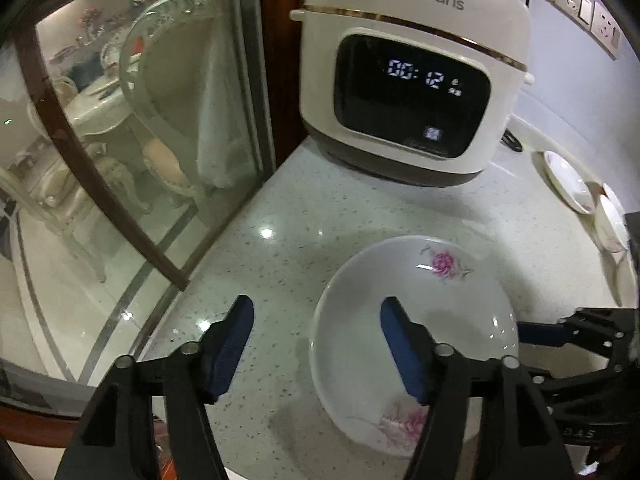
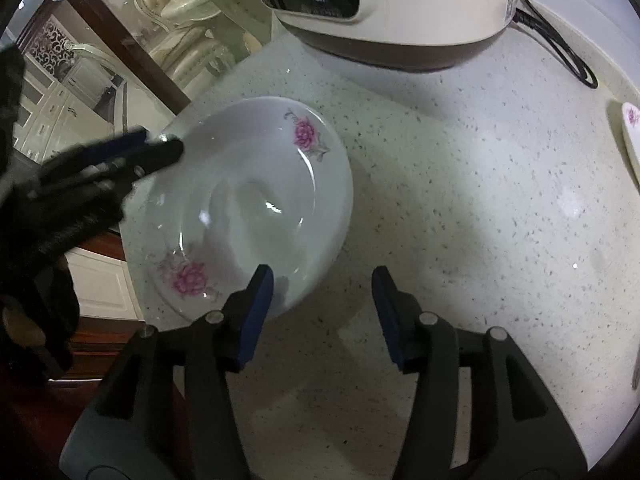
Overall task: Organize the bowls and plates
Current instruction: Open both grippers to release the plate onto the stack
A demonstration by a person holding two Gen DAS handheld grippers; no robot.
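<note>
While both tools hung over the speckled desk (image 1: 328, 208), a white plate (image 1: 412, 320) with pink flowers lay flat on it, close to the near left corner of the desk and in front of a cream rice cooker (image 1: 412, 72). The left hand-held gripper (image 1: 316, 340) was released: its jaws stood apart, one blue pad over the plate's well and the other over bare desk outside the left rim, so the rim lay between them with neither pad pressing on it. The right hand-held gripper (image 2: 324, 312) was released too, straddling the opposite rim in the same way, its left pad over the plate and its right pad over the desk.

So the plate sat between the two tools, one at either side of it, and neither looked clearly nearer than the other. Being round, the plate had no long axis; it faced open side up, with one flower towards the cooker and the other towards the near edge. It may have been a stack of two plates, since the right wrist view hinted at a second rim beneath, but that could not be told for certain.

More flowered dishes (image 1: 568, 184) lay well apart at the far right of the desk, and by my judgement the next move would go that way to fetch another.
</note>
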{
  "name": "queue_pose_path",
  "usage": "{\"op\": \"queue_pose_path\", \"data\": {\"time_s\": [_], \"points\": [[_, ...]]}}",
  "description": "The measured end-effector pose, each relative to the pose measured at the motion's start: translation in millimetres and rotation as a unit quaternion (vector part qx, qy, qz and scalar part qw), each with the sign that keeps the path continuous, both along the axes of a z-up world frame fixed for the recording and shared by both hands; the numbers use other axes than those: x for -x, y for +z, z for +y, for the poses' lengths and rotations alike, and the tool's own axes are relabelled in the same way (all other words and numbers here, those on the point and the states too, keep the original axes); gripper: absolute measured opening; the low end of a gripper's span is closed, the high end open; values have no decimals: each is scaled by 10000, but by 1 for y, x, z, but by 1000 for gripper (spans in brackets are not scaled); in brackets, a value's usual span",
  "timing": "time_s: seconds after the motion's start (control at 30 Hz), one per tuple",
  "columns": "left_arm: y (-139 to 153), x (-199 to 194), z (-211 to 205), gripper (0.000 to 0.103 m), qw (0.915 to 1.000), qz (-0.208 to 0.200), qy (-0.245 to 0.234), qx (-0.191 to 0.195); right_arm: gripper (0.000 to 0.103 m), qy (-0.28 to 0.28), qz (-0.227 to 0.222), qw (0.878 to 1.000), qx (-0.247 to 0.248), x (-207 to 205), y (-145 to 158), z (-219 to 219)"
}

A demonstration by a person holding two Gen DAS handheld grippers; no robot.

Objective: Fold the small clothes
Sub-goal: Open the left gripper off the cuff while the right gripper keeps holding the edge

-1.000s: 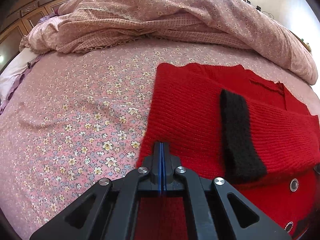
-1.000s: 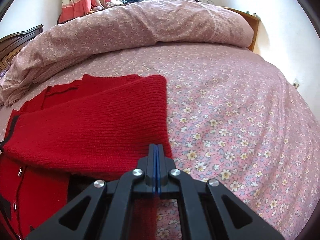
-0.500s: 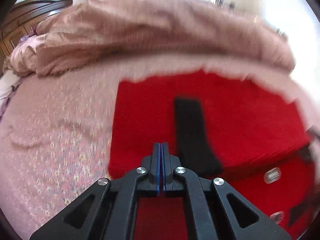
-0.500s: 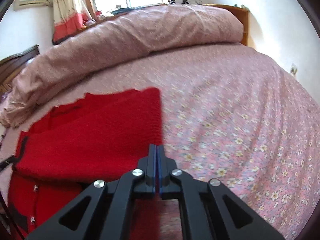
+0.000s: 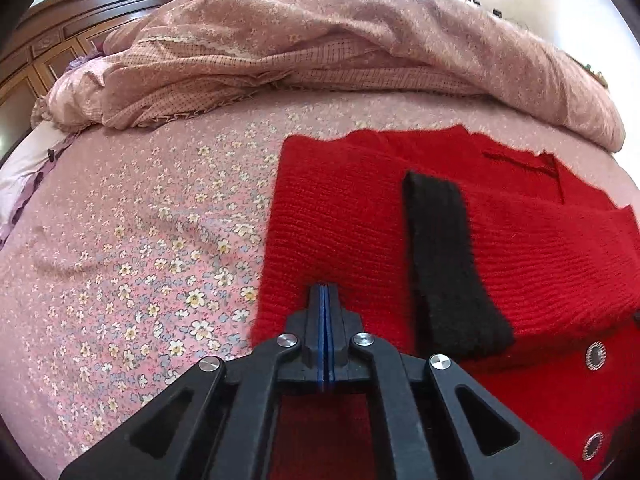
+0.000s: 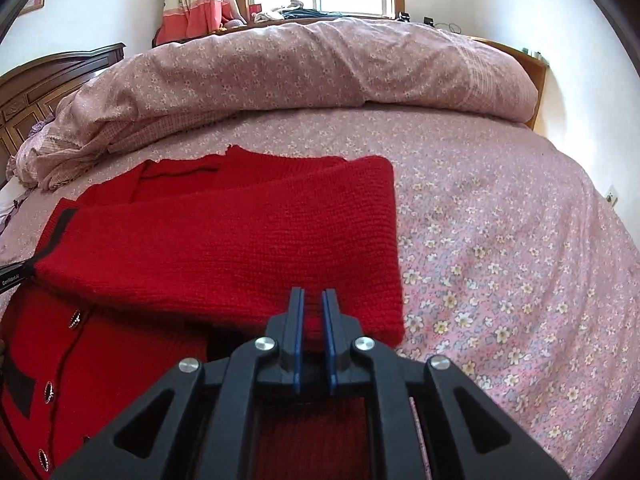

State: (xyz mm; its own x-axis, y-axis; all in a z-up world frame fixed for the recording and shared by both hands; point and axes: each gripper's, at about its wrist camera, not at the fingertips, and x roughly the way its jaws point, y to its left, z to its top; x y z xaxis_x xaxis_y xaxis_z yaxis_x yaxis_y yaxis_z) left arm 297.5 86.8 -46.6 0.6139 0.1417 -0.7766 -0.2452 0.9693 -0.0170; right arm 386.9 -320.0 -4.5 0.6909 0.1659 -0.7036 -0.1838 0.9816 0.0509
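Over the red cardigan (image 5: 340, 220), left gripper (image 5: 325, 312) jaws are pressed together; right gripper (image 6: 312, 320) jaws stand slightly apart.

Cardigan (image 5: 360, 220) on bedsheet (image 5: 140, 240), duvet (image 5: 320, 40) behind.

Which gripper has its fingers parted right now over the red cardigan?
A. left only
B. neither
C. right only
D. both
C. The right gripper shows a clear gap between its blue pads above the red cardigan, while the left gripper has its pads pressed together.
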Motion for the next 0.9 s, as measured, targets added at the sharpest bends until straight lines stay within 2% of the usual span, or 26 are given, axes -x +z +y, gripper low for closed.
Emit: {"op": "queue_pose_path", "data": {"time_s": [0.13, 0.23, 0.3, 0.37, 0.43, 0.57, 0.7, 0.9], "points": [[5, 7, -2, 0, 9998, -49, -96, 191, 9, -32, 70, 9997, -219, -3, -2, -8], [5, 6, 0, 0, 9997, -24, -125, 221, 7, -31, -74, 9979, -648, 0, 3, -19], [4, 6, -3, 0, 9997, -18, -113, 216, 0, -180, 119, 9969, -760, -5, -5, -26], [4, 5, -4, 0, 9998, -7, -95, 198, 0, -359, 183, 9924, -1165, -8, -10, -40], [2, 3, -3, 0, 9998, 1, -88, 161, 0, -442, 248, 9902, -1302, -10, -14, -47], [1, 2, -1, 0, 9998, 2, -67, 165, 0, -601, 191, 9911, -1173, -10, -17, -46], [0, 2, 3, 0, 9997, -6, -28, 254, 0, -994, 183, 9870, -1249, -10, -19, -57], [1, 3, -2, 0, 9999, -21, -74, 113, 0, -945, 175, 9893, -1100, -11, -17, -52]]}}
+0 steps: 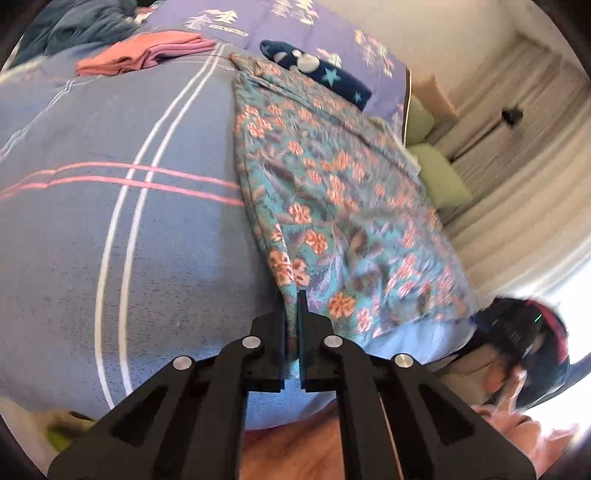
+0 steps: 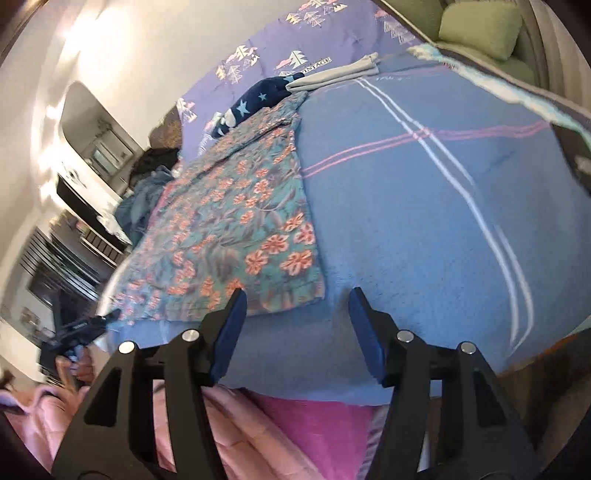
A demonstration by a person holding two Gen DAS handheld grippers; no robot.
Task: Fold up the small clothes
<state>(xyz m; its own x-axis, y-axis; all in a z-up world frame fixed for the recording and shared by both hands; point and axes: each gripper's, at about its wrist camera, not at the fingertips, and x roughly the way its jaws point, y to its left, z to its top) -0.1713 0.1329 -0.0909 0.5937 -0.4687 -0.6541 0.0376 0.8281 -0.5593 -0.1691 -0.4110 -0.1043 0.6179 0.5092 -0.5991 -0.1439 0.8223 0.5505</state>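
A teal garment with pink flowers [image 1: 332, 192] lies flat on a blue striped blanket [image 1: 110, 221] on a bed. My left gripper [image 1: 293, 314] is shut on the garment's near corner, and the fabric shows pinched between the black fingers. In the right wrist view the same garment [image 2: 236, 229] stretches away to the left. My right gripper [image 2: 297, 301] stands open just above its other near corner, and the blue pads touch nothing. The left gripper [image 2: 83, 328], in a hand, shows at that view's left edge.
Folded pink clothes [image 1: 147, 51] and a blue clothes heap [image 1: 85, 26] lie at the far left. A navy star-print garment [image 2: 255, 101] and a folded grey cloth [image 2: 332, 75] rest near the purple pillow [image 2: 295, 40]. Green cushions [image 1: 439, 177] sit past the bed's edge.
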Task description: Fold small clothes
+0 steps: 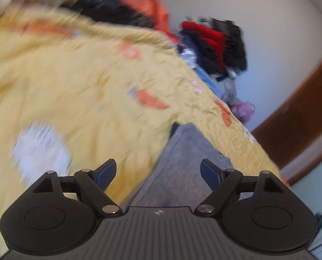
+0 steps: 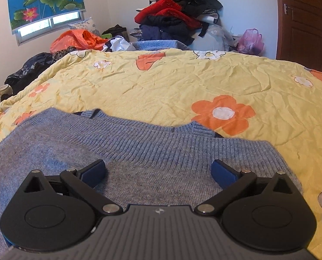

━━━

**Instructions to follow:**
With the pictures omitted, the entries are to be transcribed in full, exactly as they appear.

**Expected output:**
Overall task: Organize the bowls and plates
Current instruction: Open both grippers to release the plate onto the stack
A demonstration by a person holding two Gen DAS handheld grippers; no robot.
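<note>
While both tools hung over the speckled desk (image 1: 328, 208), a white plate (image 1: 412, 320) with pink flowers lay flat on it, close to the near left corner of the desk and in front of a cream rice cooker (image 1: 412, 72). The left hand-held gripper (image 1: 316, 340) was released: its jaws stood apart, one blue pad over the plate's well and the other over bare desk outside the left rim, so the rim lay between them with neither pad pressing on it. The right hand-held gripper (image 2: 324, 312) was released too, straddling the opposite rim in the same way, its left pad over the plate and its right pad over the desk.

So the plate sat between the two tools, one at either side of it, and neither looked clearly nearer than the other. Being round, the plate had no long axis; it faced open side up, with one flower towards the cooker and the other towards the near edge. It may have been a stack of two plates, since the right wrist view hinted at a second rim beneath, but that could not be told for certain.

More flowered dishes (image 1: 568, 184) lay well apart at the far right of the desk, and by my judgement the next move would go that way to fetch another.
</note>
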{
  "name": "queue_pose_path",
  "usage": "{\"op\": \"queue_pose_path\", \"data\": {\"time_s\": [_], \"points\": [[_, ...]]}}",
  "description": "The measured end-effector pose, each relative to the pose measured at the motion's start: translation in millimetres and rotation as a unit quaternion (vector part qx, qy, qz and scalar part qw), each with the sign that keeps the path continuous, both along the axes of a z-up world frame fixed for the recording and shared by both hands; the numbers use other axes than those: x for -x, y for +z, z for +y, for the poses' lengths and rotations alike, and the tool's own axes are relabelled in the same way (all other words and numbers here, those on the point and the states too, keep the original axes); gripper: absolute measured opening; the low end of a gripper's span is closed, the high end open; values have no decimals: each is scaled by 10000, but by 1 for y, x, z, but by 1000 for gripper (spans in brackets are not scaled); in brackets, a value's usual span",
  "timing": "time_s: seconds after the motion's start (control at 30 Hz), one per tuple",
  "columns": "left_arm: y (-139 to 153), x (-199 to 194), z (-211 to 205), gripper (0.000 to 0.103 m), qw (0.915 to 1.000), qz (-0.208 to 0.200), qy (-0.245 to 0.234), qx (-0.191 to 0.195); right_arm: gripper (0.000 to 0.103 m), qy (-0.28 to 0.28), qz (-0.227 to 0.222), qw (0.878 to 1.000), qx (-0.247 to 0.248), x (-207 to 205), y (-145 to 158), z (-219 to 219)"
}

A demonstration by a person holding two Gen DAS handheld grippers; no robot.

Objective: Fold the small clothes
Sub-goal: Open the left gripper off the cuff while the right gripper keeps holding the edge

-1.000s: 
-1.000s: 
-0.500s: 
-0.500s: 
+0.000s: 
+0.000s: 

State: (xyz mm; its own x-axis, y-axis; all in a z-up world frame fixed for the recording and shared by both hands; point and axes: each gripper's, at about its wrist camera, not at the fingertips, and x roughly the way its jaws point, y to its left, z to its top; x y z xaxis_x xaxis_y xaxis_z yaxis_x yaxis_y yaxis_z) left arm 297.5 86.8 -46.6 0.6139 0.1417 -0.7766 -0.2452 0.9693 -0.0170; right arm 386.9 -320.0 -4.5 0.6909 0.1659 -0.7036 -0.1838 0.9816 0.0509
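Over the red cardigan (image 5: 340, 220), left gripper (image 5: 325, 312) jaws are pressed together; right gripper (image 6: 312, 320) jaws stand slightly apart.

Cardigan (image 5: 360, 220) on bedsheet (image 5: 140, 240), duvet (image 5: 320, 40) behind.

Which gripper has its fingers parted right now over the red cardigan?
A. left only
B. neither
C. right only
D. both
C. The right gripper shows a clear gap between its blue pads above the red cardigan, while the left gripper has its pads pressed together.
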Motion for the next 0.9 s, as measured, targets added at the sharpest bends until straight lines stay within 2% of the usual span, or 26 are given, axes -x +z +y, gripper low for closed.
Emit: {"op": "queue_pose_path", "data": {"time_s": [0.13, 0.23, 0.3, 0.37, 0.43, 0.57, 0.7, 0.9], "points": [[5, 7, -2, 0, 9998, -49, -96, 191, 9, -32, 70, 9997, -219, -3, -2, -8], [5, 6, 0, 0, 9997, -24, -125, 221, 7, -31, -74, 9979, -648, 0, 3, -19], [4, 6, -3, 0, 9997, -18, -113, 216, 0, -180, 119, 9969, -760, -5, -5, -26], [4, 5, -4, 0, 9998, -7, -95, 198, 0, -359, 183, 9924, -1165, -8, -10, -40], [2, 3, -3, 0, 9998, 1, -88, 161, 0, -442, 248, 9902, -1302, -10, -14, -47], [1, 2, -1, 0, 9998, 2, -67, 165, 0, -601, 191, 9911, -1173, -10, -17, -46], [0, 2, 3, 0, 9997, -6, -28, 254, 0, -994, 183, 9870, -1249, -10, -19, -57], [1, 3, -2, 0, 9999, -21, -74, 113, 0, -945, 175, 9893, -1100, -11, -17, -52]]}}
+0 steps: 
+0 steps: 
A demonstration by a person holding two Gen DAS handheld grippers; no robot.
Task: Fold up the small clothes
<state>(xyz m; its own x-axis, y-axis; all in a z-up world frame fixed for the recording and shared by both hands; point and axes: each gripper's, at about its wrist camera, not at the fingertips, and x roughly the way its jaws point, y to its left, z to its top) -0.1713 0.1329 -0.0909 0.5937 -0.4687 -0.6541 0.0376 0.8281 -0.5593 -0.1691 -0.4110 -0.1043 0.6179 0.5092 -0.5991 -0.1439 0.8223 0.5505</state>
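A teal garment with pink flowers [image 1: 332, 192] lies flat on a blue striped blanket [image 1: 110, 221] on a bed. My left gripper [image 1: 293, 314] is shut on the garment's near corner, and the fabric shows pinched between the black fingers. In the right wrist view the same garment [image 2: 236, 229] stretches away to the left. My right gripper [image 2: 297, 301] stands open just above its other near corner, and the blue pads touch nothing. The left gripper [image 2: 83, 328], in a hand, shows at that view's left edge.
Folded pink clothes [image 1: 147, 51] and a blue clothes heap [image 1: 85, 26] lie at the far left. A navy star-print garment [image 2: 255, 101] and a folded grey cloth [image 2: 332, 75] rest near the purple pillow [image 2: 295, 40]. Green cushions [image 1: 439, 177] sit past the bed's edge.
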Task description: Fold small clothes
+0 steps: 
+0 steps: 

This exercise is done.